In addition to widespread coverage of his funeral, there was also widespread coverage of the devastating fires in LA.
You cannot put a price tag on the tragic loss of life.
But the costs of these fires will be enormous. Insurance companies will pay out claims. And people and businesses will have to rebuild. It's still too early to assess the full extent of the damage as the fires continue to rage. But people are beginning to estimate the extent of the financial cost. And once the fires are contained, there will be plenty of speculation on the impact it will have on the economy, industries and the people affected.
In other news, yesterday's Challenger Job-Cut Report showed a decrease in announced layoffs at 38,792 vs. last month's 57,727.
Today we'll get Consumer Sentiment and the Baker Hughes Rig Count Report.
We'll also get the long-awaited Employment Situation report by the Bureau of Labor Statistics (BLS). The consensus is looking for 157,000 new jobs to have been created in December (130K in the private sector and 27K in the public). The unemployment rate is expected to stay the same at 4.2%. And average hourly earnings are expected to come in at 0.3% m/m vs. last month's 0.4% pace, while the y/y rate comes in at 4.0%, in line with last month.
After today's employment report, the market will turn its attention to next week's PPI and CPI inflation reports on Tuesday, 1/14 and Wednesday, 1/ 15.
Even though there's a 93.1% likelihood that the Fed will NOT cut rates at the conclusion of their next FOMC meeting on January 29, both the jobs numbers and inflation reports are key data points in shaping monetary policy.
And while the Fed confirmed in Wednesday's FOMC minutes that they are willing to take their time on the next rate cut in order to assess the economic outlook, they insist they will remain data dependent. So today's jobs report and next week's inflation reports will be looked at closely by both the Fed and investors.
In spite of the "gradual approach" the Fed has adopted, they are still forecasting 2 rate cuts (presumably by 25 basis points each) for 2025. And another 2 cuts in 2026.
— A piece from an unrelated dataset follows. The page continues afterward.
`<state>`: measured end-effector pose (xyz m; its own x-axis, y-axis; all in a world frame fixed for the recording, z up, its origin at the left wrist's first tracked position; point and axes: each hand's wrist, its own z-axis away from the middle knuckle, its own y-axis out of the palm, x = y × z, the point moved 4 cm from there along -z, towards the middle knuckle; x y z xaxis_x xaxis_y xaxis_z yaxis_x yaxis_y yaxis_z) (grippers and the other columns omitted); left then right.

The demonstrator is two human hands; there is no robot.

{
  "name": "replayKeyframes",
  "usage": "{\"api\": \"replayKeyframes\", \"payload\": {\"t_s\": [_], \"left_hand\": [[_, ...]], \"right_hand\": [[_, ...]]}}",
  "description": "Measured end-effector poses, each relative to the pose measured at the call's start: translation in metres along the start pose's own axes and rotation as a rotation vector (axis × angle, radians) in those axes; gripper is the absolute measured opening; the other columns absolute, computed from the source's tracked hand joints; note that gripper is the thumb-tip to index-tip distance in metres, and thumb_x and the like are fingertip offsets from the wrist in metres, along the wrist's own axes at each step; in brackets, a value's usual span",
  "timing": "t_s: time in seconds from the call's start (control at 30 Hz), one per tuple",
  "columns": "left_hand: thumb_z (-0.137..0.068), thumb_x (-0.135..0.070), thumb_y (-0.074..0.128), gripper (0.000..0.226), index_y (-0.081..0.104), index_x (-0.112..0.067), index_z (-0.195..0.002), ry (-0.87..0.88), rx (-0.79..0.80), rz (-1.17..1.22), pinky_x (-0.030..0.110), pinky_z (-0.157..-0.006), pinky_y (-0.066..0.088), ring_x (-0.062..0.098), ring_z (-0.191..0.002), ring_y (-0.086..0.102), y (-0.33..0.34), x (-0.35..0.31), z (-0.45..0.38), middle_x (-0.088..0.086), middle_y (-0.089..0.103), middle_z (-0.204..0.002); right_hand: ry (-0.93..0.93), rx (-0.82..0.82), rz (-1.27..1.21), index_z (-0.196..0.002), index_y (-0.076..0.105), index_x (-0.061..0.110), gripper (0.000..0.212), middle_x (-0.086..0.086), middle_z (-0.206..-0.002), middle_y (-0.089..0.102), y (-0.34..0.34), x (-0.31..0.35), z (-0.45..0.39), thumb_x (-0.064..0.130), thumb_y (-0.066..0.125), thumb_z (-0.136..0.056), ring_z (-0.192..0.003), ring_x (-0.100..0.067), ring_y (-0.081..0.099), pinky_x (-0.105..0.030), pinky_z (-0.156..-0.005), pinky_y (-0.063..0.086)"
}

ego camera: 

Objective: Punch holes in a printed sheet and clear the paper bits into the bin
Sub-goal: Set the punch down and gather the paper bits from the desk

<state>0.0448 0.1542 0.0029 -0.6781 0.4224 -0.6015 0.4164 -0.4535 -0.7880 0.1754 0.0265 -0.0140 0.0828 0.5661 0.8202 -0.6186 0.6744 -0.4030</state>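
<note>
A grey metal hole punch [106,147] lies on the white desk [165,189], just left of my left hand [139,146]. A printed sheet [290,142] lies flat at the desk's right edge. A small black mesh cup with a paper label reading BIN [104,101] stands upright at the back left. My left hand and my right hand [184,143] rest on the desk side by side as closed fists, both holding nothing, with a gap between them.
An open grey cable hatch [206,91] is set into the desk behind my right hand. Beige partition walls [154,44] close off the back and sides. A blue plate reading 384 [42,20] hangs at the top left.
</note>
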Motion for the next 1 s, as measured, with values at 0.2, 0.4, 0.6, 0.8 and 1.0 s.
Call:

But things can change. Last year they were forecasting 4 rate cuts in 2025. And anything that could potentially interfere with the soft landing the Fed has so far helped guide could change their timeline and magnitude.
At present, the economy is doing well. Corporate earnings estimates are trending up. And household incomes remain near record highs. All good news for the market.
With one more trading day left in the week, all of the major indexes are currently down for the week. But that could very well change after today's jobs report.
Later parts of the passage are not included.